The dogs have enough wealth to build themselves a massive, ornate apartment block that they call “Neuhundstein” (meaning “new castle-of-dogs” in German), a play on the name Neuschwanstein, the 19th-century Romanesque Revival and Rococo-style palace in southwest Bavaria, Germany, built by (mad) Ludwig II of Bavaria. The project is the brainchild of one of the leaders of the dogs, “Klaue Lutz” (“Klaue means “claws” in German), and is intended to showcase the dogs’ superior intelligence, sophistication and wealth, protect them from the people of the city, and offer them privacy for their undeniable physical suffering. It is part prison, part palace. Says Klaue to Cleo – his human facial expression clearly slipping:
After all these years, the novel is still powerful, still very enjoyable to read, and still very poignant. I hope Bakis produces another novel, but the chances that it will be as ground-breaking as this one, are slim.

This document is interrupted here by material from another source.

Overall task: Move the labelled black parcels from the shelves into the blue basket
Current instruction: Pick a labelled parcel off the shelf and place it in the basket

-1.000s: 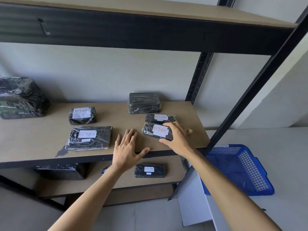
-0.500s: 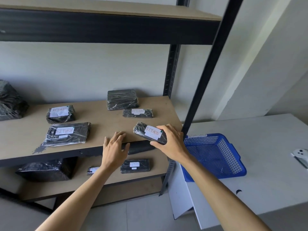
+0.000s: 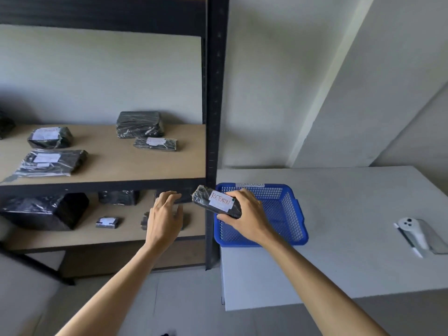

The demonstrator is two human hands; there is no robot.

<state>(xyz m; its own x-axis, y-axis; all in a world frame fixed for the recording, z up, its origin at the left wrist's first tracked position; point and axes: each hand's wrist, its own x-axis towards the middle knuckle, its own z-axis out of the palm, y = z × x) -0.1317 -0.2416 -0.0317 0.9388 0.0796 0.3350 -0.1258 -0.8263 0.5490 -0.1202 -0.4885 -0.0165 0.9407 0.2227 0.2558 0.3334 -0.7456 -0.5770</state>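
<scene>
RETURN parcel [image 3: 216, 202] gripped, right hand [image 3: 247, 218] fingers [image 3: 242, 195]

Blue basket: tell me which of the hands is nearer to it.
Right. The right hand, holding a RETURN parcel, is over the blue basket's left edge; the left hand is left of the shelf post.

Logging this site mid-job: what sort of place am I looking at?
Probably a small stockroom or returns-handling area: black metal shelving with wooden boards, black wrapped parcels such as the one marked RETURN in the right hand, and a blue basket on a white table.
</scene>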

A film version of Lives of the Monster Dogs, based on the book, has been in production since August 23, 2010. Adam Kline and Chris Wedge are named as writers of the screenplay, and Chris Wedge as producer. It is likely that the film is stuck in development hell and nothing will come of it. In the meantime, I suggest you read the reprinted 2017 edition, with the foreword by Science Fiction and New Weird author, Jeff VanderMeer.
About the author
Kirsten Bakis was born in 1967 in Switzerland. She now lives in the USA. Lives of the Monster Dogs is her first and only novel, thus far. Bakis has received numerous awards and grants for writing, and has taught creative writing at institutions like the University of Iowa, and Hampshire and Skidmore Colleges. Since 2012 she has been a resident faculty member at the Yale Summer Writers’ Conference. She also teaches at the Hudson Valley Writers’ Center.Her story The Thief appeared in in the Fall 2015 issue of Tin House magazine. The debate and discussions around Lives of the Monster Dogs have not stopped since it got published – and this is now her main claim to fame. Desperate fans have come up with fan fiction sequels to the book, including “Return of the Monster Dogs”.